Would you please output, word for word, the span of the listing below that opens on the line containing "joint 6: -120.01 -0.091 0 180" and closes on the line containing "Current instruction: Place"? Include both ends and nothing more.

== Provided data ==
---

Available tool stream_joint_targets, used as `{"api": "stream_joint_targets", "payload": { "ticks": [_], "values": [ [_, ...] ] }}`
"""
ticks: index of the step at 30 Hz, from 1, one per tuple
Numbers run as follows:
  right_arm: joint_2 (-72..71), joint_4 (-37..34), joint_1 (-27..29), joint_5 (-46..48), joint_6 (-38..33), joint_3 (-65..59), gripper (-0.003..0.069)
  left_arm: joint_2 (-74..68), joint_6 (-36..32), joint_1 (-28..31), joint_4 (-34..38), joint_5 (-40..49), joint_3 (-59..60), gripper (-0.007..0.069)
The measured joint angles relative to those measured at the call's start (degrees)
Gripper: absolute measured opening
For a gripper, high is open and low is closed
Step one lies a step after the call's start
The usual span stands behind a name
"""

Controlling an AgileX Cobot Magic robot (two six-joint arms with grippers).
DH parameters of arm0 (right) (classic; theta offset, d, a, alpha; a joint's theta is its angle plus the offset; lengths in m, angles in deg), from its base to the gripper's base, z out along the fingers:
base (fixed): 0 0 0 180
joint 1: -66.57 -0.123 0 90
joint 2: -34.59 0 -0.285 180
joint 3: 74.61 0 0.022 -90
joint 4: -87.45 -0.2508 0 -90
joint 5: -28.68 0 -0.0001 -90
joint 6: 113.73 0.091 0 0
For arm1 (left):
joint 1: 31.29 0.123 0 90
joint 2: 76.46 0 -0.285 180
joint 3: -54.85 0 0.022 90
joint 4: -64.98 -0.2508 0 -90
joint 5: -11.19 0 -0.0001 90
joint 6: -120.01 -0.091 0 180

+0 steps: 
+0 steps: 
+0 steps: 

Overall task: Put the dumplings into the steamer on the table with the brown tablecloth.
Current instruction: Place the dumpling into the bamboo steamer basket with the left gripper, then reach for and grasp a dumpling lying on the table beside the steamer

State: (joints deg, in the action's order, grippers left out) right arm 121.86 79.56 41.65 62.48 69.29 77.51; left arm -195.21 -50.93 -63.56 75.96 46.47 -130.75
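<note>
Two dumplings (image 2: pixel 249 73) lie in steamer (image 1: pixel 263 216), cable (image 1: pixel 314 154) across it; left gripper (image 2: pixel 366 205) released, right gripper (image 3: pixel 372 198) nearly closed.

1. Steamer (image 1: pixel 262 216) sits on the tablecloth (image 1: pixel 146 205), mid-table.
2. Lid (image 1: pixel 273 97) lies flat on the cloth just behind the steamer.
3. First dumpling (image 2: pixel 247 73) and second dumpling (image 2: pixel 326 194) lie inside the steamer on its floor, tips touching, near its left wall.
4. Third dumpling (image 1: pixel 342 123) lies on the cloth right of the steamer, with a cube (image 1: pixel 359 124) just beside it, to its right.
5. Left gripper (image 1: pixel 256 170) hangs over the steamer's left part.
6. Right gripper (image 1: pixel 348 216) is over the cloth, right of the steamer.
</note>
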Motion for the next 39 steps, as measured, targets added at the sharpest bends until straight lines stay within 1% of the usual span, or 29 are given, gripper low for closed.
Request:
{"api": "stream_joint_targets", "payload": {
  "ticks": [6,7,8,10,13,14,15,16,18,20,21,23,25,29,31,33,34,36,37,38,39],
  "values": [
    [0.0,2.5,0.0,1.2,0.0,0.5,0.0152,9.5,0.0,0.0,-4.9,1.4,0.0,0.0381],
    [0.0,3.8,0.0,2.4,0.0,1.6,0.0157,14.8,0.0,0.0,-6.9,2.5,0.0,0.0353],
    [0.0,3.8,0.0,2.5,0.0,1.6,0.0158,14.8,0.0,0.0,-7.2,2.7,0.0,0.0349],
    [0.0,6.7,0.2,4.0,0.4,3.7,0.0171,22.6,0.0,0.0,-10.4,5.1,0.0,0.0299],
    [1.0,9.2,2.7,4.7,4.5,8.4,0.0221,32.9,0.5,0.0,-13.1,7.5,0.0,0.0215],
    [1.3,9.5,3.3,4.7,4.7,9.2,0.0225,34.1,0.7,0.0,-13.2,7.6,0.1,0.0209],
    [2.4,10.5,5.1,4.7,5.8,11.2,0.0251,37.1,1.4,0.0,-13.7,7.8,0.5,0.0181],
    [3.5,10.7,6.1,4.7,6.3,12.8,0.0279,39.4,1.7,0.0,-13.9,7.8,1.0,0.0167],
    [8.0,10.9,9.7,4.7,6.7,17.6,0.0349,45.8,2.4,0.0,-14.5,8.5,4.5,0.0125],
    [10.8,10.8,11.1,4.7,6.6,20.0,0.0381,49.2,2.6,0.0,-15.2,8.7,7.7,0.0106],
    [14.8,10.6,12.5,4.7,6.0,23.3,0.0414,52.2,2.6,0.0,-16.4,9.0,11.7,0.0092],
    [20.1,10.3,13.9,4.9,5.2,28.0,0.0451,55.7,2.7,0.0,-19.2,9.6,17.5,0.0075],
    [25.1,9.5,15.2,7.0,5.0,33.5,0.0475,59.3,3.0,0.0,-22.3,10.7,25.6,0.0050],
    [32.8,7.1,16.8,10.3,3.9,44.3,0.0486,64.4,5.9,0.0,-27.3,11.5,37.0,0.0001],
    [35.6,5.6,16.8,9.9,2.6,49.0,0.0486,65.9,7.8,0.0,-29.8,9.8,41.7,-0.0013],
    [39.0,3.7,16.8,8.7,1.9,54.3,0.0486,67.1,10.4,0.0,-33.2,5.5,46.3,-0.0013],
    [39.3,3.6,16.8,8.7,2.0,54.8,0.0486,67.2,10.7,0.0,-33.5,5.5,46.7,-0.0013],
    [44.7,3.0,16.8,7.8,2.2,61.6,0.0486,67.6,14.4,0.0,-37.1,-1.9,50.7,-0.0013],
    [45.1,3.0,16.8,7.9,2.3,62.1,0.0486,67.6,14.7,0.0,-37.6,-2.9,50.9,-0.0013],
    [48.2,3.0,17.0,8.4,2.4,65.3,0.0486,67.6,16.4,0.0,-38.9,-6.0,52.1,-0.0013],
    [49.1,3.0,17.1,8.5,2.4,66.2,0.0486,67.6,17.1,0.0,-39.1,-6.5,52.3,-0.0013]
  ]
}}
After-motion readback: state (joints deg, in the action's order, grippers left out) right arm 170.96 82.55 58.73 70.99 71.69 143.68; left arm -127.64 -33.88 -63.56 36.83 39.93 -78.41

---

== Output of the exercise ==
joint 6: -120.01 -0.091 0 180

+0 steps: 
+0 steps: 
+0 steps: 

Overall task: Put the dumplings into the steamer on the table with the brown tablecloth.
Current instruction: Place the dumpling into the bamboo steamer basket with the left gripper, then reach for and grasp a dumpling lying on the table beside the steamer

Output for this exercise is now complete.